# [PROBLEM DESCRIPTION]
Reproduce the data in full, exactly as given, leaving images out.
______________________________
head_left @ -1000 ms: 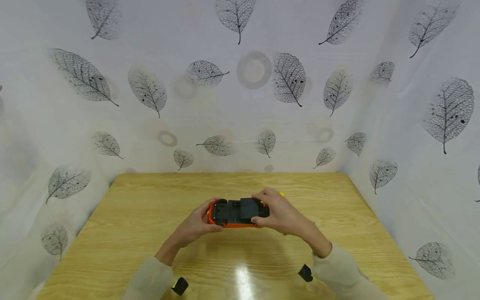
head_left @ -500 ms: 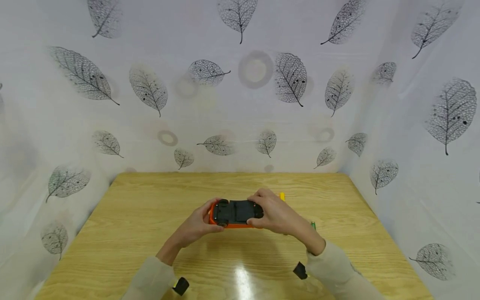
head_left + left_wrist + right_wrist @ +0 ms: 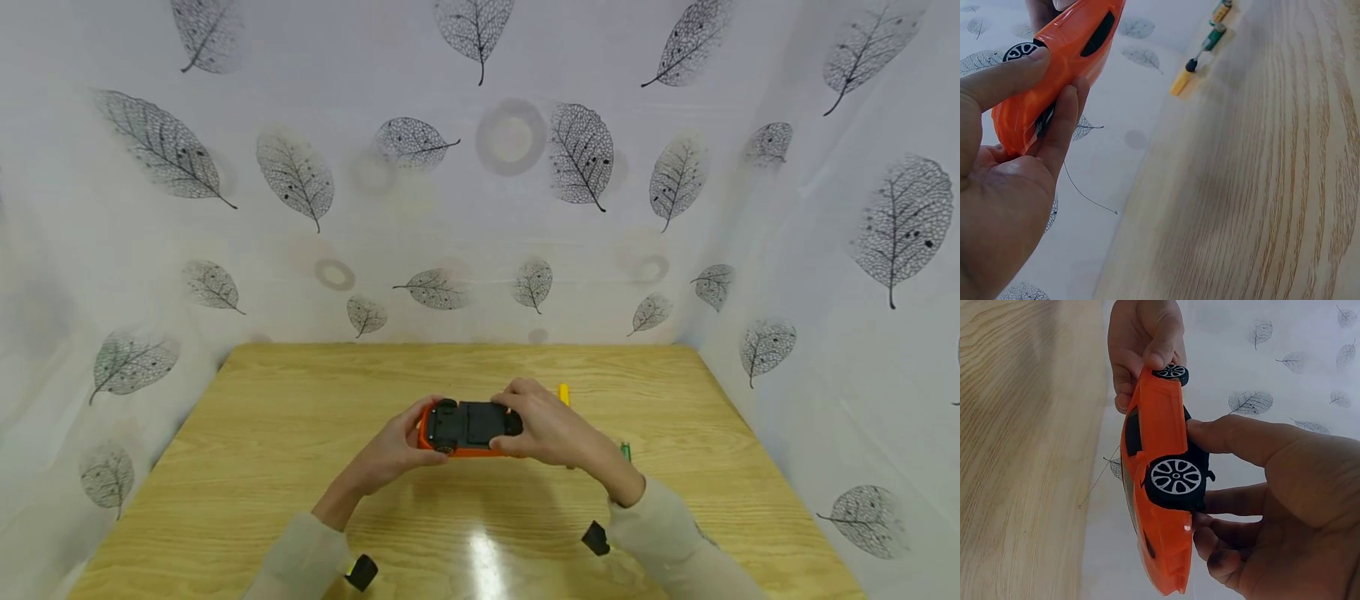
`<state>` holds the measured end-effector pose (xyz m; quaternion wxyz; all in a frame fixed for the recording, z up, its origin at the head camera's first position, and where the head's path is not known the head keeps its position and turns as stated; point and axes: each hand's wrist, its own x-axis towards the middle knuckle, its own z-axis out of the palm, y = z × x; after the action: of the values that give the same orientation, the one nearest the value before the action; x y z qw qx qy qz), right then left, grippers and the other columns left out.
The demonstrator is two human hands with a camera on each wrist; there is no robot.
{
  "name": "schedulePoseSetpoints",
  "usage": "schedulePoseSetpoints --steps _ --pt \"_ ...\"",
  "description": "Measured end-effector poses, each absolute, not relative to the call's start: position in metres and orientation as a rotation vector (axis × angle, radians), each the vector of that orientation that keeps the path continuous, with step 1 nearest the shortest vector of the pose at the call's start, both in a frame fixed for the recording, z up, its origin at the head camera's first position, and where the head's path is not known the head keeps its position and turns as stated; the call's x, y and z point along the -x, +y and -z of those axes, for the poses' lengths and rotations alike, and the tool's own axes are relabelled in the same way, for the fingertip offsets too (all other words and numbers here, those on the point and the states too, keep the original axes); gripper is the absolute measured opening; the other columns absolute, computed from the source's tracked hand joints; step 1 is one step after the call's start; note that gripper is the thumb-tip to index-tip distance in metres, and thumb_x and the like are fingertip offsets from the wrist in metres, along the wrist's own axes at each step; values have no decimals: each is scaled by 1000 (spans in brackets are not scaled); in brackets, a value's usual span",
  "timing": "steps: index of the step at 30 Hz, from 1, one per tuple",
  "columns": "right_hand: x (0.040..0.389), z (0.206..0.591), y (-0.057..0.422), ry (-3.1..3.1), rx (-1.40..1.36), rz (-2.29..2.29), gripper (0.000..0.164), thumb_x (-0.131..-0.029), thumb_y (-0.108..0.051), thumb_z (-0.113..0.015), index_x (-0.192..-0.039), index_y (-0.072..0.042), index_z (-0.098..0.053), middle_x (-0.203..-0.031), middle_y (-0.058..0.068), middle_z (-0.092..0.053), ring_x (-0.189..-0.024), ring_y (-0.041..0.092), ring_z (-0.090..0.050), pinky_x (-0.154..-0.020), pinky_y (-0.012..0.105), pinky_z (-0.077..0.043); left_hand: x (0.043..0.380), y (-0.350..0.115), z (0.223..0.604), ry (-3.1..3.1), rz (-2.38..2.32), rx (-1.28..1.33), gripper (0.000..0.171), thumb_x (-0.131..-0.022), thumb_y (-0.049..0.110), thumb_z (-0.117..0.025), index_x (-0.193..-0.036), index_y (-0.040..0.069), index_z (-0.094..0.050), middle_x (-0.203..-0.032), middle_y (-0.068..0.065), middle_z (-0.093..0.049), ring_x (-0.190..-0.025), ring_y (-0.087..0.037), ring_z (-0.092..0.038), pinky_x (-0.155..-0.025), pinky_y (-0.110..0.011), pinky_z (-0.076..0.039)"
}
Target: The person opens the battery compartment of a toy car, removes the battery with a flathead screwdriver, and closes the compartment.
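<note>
An orange toy car [image 3: 447, 423] is held above the table with its black underside facing up. My left hand [image 3: 390, 446] grips its left end, thumb on the near side and fingers on the far side; in the left wrist view the thumb lies by a wheel [image 3: 1022, 51]. At the other end my right hand [image 3: 551, 423] holds a flat black battery cover [image 3: 486, 422] against the underside, between thumb and fingers. The cover lies level with the chassis. In the right wrist view the right thumb touches the underside's edge near the spoked wheel [image 3: 1175, 476].
Beyond the right hand lies a yellow-handled screwdriver [image 3: 1181, 81] on the wooden table [image 3: 300, 383]. Green batteries [image 3: 1215, 37] lie near its tip, partly behind the right forearm in the head view. Leaf-printed white cloth [image 3: 480, 208] encloses the table's back and sides.
The black cover, earlier raised and tilted over the open recess, now lies flat on the car's underside. The right hand has shifted slightly left; the left hand has barely moved.
</note>
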<state>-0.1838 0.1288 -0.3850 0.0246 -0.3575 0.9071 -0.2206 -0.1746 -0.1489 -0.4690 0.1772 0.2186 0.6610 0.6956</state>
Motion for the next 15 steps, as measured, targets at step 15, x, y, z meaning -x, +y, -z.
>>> schedulePoseSetpoints --steps 15 --pt "184 387 128 2778 1133 694 54 -90 -32 -81 -132 -2 -68 -113 8 -59 -93 18 -51 -73 30 -48 175 -149 470 1862 -1970 -618 88 -89 -5 -76 -160 -1 -23 -158 -30 -32 -131 -30 -56 -99 -32 -55"
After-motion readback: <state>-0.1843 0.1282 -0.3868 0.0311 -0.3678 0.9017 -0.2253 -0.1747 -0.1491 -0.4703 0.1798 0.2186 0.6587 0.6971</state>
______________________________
# [ANSWER AREA]
head_left @ -1000 ms: 
head_left @ -500 ms: 
head_left + left_wrist + right_wrist @ +0 ms: 
`<state>` holds the measured end-effector pose (xyz m; quaternion wxyz; all in a frame fixed for the recording, z up, its origin at the head camera's first position, and where the head's path is not known the head keeps its position and turns as stated; point and axes: each hand's wrist, its own x-axis towards the middle knuckle, its own z-axis out of the palm, y = z × x; after the action: of the values that give the same orientation, the one nearest the value before the action; x y z qw qx qy qz), right then left, grippers and the other columns left out.
The demonstrator is two human hands with a camera on each wrist; there is no robot.
{
  "name": "schedulePoseSetpoints",
  "usage": "schedulePoseSetpoints --steps _ --pt \"_ ...\"",
  "description": "Measured end-effector poses, each absolute, not relative to the call's start: position in metres and orientation as a rotation vector (axis × angle, radians), each the vector of that orientation that keeps the path continuous, with step 1 nearest the shortest vector of the pose at the call's start, both in a frame fixed for the recording, z up, its origin at the head camera's first position, and where the head's path is not known the head keeps its position and turns as stated; the call's x, y and z point along the -x, +y and -z of those axes, for the poses' lengths and rotations alike, and the tool's own axes are relabelled in the same way, for the fingertip offsets too (all other words and numbers here, those on the point and the states too, keep the original axes); gripper is the absolute measured opening; the other columns absolute, computed from the source's tracked hand joints; step 1 is one step after the call's start; note that gripper is the thumb-tip to index-tip distance in metres, and thumb_x and the like are fingertip offsets from the wrist in metres, along the wrist's own axes at each step; values have no decimals: each is scaled by 1000 (spans in brackets are not scaled); in brackets, a value's usual span",
  "timing": "steps: index of the step at 30 Hz, from 1, one per tuple",
  "columns": "right_hand: x (0.040..0.389), z (0.206..0.591), y (-0.057..0.422), ry (-3.1..3.1), rx (-1.40..1.36), rz (-2.29..2.29), gripper (0.000..0.164), thumb_x (-0.131..-0.029), thumb_y (-0.108..0.051), thumb_z (-0.113..0.015), index_x (-0.192..-0.039), index_y (-0.072..0.042), index_z (-0.098..0.053), middle_x (-0.203..-0.031), middle_y (-0.058..0.068), middle_z (-0.092..0.053), ring_x (-0.189..-0.024), ring_y (-0.041..0.092), ring_z (-0.090..0.050), pinky_x (-0.154..-0.020), pinky_y (-0.012..0.105), pinky_z (-0.077..0.043); left_hand: x (0.043..0.380), y (-0.350..0.115), z (0.223..0.604), ry (-3.1..3.1), rz (-2.38..2.32), rx (-1.28..1.33), gripper (0.000..0.171), thumb_x (-0.131..-0.022), thumb_y (-0.049..0.110), thumb_z (-0.117..0.025), index_x (-0.193..-0.036), index_y (-0.040..0.069), index_z (-0.094..0.050), middle_x (-0.203..-0.032), middle_y (-0.068..0.065), middle_z (-0.093..0.049), ring_x (-0.190..-0.025), ring_y (-0.087..0.037), ring_z (-0.092..0.038), pinky_x (-0.155..-0.025), pinky_y (-0.110..0.011), pinky_z (-0.076..0.039)"
}
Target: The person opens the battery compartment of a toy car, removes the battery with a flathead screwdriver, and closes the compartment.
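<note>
An orange toy car [image 3: 447, 423] is held above the table with its black underside facing up. My left hand [image 3: 390, 446] grips its left end, thumb on the near side and fingers on the far side; in the left wrist view the thumb lies by a wheel [image 3: 1022, 51]. At the other end my right hand [image 3: 551, 423] holds a flat black battery cover [image 3: 486, 422] against the underside, between thumb and fingers. The cover lies level with the chassis. In the right wrist view the right thumb touches the underside's edge near the spoked wheel [image 3: 1175, 476].
Beyond the right hand lies a yellow-handled screwdriver [image 3: 1181, 81] on the wooden table [image 3: 300, 383]. Green batteries [image 3: 1215, 37] lie near its tip, partly behind the right forearm in the head view. Leaf-printed white cloth [image 3: 480, 208] encloses the table's back and sides.
The black cover, earlier raised and tilted over the open recess, now lies flat on the car's underside. The right hand has shifted slightly left; the left hand has barely moved.
</note>
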<state>-0.1838 0.1288 -0.3850 0.0246 -0.3575 0.9071 -0.2206 -0.1746 -0.1489 -0.4690 0.1772 0.2186 0.6610 0.6956</state>
Motion for the next 15 steps, as measured, targets at step 15, x, y, z meaning -x, +y, -z.
>>> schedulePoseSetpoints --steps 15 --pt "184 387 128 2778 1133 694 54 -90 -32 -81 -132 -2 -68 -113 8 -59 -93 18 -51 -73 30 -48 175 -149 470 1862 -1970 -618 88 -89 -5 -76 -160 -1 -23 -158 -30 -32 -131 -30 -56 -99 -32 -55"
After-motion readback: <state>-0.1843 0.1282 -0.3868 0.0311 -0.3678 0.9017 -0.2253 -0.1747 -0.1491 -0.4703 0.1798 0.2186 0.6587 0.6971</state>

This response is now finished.